Room: Torgersen Hall 2150
Speaker: Bryan Tomer, Carderock
Faculty Host: Dr. Pat Artis
"Predicting Extreme Motions and Loads in Early Stage Ship Design"
Abstract: The process of designing a safe vessel does not just involve ensuring that it is stable under both intact and damaged conditions, whether that be in calm water or in waves. That process begins with the structural design of the vessel which must ensure that over the lifetime of the vessel, the structure is not over stressed even under the worst weather conditions that it could be expected to experience. A structural failure can lead to a vessel experiencing flooding resulting in a damaged stability issue or in the case of a total structural failure the catastrophic loss of the vessel. Adequate structural design depends on an accurate characterization of the maximum lifetime primary and secondary loads that the vessel might be expected to experience, the result of a superposition of multiple nonlinear processes.
Today, those loads are determined using empirical methods found in classification society rules, or from loads measured during model tests or predicted using a computational tool. As physical model tests and computational modeling are limited to relatively short periods of time relative to a vessel’s lifetime, the measured or predicted loads must be statistically extrapolated to determine their maximum values. This extrapolation is often performed using a Weibull distribution fit, and when an acceptable fit to the Weibull distribution cannot be obtained, the measured/predicted value is often just doubled. In the absence of a reliable statistical extrapolation method, a method of determining maximum loads is required.

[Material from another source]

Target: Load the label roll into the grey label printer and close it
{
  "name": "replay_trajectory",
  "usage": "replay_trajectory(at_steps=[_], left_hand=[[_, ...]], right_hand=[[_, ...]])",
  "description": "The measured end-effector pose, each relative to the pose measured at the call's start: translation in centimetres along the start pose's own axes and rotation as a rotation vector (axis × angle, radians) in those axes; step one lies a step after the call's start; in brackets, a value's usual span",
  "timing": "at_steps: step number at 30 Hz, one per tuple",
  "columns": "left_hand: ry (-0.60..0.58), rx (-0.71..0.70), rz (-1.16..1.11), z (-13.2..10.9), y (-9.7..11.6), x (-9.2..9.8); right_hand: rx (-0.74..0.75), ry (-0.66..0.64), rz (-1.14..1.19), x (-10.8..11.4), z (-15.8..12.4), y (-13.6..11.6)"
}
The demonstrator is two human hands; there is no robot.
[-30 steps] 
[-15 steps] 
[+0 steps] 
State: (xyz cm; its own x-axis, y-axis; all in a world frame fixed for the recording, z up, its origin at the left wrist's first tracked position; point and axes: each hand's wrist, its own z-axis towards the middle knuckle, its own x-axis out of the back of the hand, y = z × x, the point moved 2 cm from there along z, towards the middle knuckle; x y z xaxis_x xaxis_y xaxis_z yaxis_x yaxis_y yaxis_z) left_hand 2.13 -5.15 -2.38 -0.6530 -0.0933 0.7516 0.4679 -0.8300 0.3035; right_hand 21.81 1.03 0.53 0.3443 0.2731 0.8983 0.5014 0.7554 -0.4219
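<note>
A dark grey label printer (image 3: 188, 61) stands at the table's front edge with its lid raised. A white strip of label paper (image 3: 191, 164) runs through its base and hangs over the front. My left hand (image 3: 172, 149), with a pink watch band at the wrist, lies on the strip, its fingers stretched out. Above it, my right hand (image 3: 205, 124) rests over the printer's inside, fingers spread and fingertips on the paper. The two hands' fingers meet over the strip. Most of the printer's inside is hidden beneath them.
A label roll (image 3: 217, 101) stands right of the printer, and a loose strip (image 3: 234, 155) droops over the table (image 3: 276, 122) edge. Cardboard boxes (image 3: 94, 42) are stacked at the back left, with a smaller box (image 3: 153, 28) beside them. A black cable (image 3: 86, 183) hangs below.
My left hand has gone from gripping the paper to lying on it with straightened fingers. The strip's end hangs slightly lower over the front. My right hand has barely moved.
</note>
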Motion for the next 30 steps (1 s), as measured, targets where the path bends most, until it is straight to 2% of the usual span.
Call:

Determining an accurate approximation to the exact single significant amplitude (SSA) motions for a vessel in an extreme seaway requires hundreds of thousands of hours of full-scale motion data. This is obviously impractical experimentally, as this amount of time exceeds the operational life time of a vessel and there is no way that “Mother Nature” could produce a statistically stationary seaway for even a tiny fraction of that amount of time. This leaves simulations as the only means by which such an extended period of time’s motion data can be produced in a stationary seaway. However, the fastest accurate motion- prediction tools run roughly one to ten times slower (CPU time/real time) than real time on high performance computer systems and the most precise prediction tools can run 10,000 or more times slower than real time. Therefore, it is impractical to use a high-fidelity motion prediction model to produce data for use in statistical validation. The solution of this dilemma is a reduced-order model that captures the most critical aspects of the physics of a ship operating in a seaway—particularly the geometric nonlinearities.